- Supreme Court of the United States

Argued December 7, 1972 Decided January 22, 1973
- Full case name: United States, et al. v. Florida East Coast Railway Co., et al.
- Citations: 410 U.S. 224 (more) 93 S. Ct. 810; 35 L. Ed. 2d 223; 1973 U.S. LEXIS 137

Court membership
- Chief Justice Warren E. Burger Associate Justices William O. Douglas · William J. Brennan Jr. Potter Stewart · Byron White Thurgood Marshall · Harry Blackmun Lewis F. Powell Jr. · William Rehnquist

Case opinions
- Majority: Rehnquist, joined by Burger, Brennan, White, Marshall, Blackmun
- Dissent: Douglas, joined by Stewart
- Powell took no part in the consideration or decision of the case.

Laws applied
- Administrative Procedure Act, 5 U.S.C. Sec. 556(d), Interstate Commerce Act

= United States v. Florida East Coast Railway Co. =

United States v. Florida East Coast Railway Co., 410 U.S. 224 (1973), was a case decided by the United States Supreme Court.

Due to a chronic freight car shortage, Congress had enlarged the scope of the Interstate Commerce Commission's authority to prescribe per diem rate charges for the use of one company's freight car by another, thus giving an incentive to each company to use the cars more efficiently or to acquire more freight cars. The commission, in passing the regulation, had allowed railroads 60 days to file statements of position on the matter. The commission had said: "that any party requesting oral hearing shall set forth with specificity the need therefore and the evidence to be adduced." Several railroads filed statements requesting oral hearings, but the Commission did not hold further hearings and overruled the requests.

Two railroad companies brought an action in the Middle District of Florida to set aside the per diem rates that had been established because they had only been allowed to make written submissions during "hearings" for the proposed rule and not oral arguments. The District Court found that the Interstate Commerce Act required that the Interstate Commerce Commission act in accordance with Administrative Procedure Act, 5 U.S.C. Sec. 556(d), which required that parties would not be "prejudiced" by an agency's decision to receive all submissions of evidence in written form.

The Supreme Court reversed the District Court's decision. Justice Rehnquist delivered the opinion, explaining that Section 1(14)(a) of the Interstate Commerce Act which had enlarged the commission's authority to pass regulations "after hearing" was not a requirement that the ICC allow oral arguments in its rulemaking proceedings and that the hearing requirement had been met.

The Court distinguished between administrative rulemaking and administrative adjudications. Since there had been no effort to single out a particular railroad, the court found the agency's action was of a legislative type judgment as opposed to an adjudication which could entail due process hearing rights.

The Court referred to its decision in Bi-Metallic Investment Co. v.

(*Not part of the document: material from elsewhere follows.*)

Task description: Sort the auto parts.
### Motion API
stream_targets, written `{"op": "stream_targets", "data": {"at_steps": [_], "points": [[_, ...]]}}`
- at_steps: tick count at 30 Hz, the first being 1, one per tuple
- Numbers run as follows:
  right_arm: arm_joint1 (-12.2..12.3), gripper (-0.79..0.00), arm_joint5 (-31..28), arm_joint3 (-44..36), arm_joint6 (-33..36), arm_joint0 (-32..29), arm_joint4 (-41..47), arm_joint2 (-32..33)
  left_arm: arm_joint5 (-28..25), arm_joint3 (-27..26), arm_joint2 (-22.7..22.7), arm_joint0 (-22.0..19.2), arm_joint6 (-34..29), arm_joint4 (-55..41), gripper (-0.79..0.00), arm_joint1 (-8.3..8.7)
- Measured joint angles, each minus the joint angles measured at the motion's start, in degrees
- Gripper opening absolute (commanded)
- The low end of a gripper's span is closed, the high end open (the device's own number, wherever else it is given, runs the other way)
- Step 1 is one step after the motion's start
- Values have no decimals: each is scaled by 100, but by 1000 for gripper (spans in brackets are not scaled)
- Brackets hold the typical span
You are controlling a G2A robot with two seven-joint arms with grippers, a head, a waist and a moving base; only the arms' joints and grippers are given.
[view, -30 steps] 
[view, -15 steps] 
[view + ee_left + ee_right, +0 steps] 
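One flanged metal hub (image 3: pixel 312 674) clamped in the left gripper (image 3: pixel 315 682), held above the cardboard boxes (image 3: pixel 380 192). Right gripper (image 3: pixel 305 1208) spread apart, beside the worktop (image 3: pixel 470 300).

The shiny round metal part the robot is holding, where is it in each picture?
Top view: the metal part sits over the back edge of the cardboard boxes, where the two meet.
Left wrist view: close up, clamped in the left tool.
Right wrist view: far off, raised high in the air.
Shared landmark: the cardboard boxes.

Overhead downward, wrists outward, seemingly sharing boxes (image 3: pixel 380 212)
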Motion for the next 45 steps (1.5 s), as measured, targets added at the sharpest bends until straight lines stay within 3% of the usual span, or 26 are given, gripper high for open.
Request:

State Board of Equalization in which it held that no hearing at all was constitutionally required before a decision by state tax officers in Colorado to increase the valuation of all taxable property in Denver by a substantial amount.

Justice Douglas joined by Justice Stewart dissented finding that the Railroads had not been afforded hearings guaranteed by Section 1(14)(a) of the Interstate Commerce Act and 5 U.S.C. Sections 553, 556, and 557.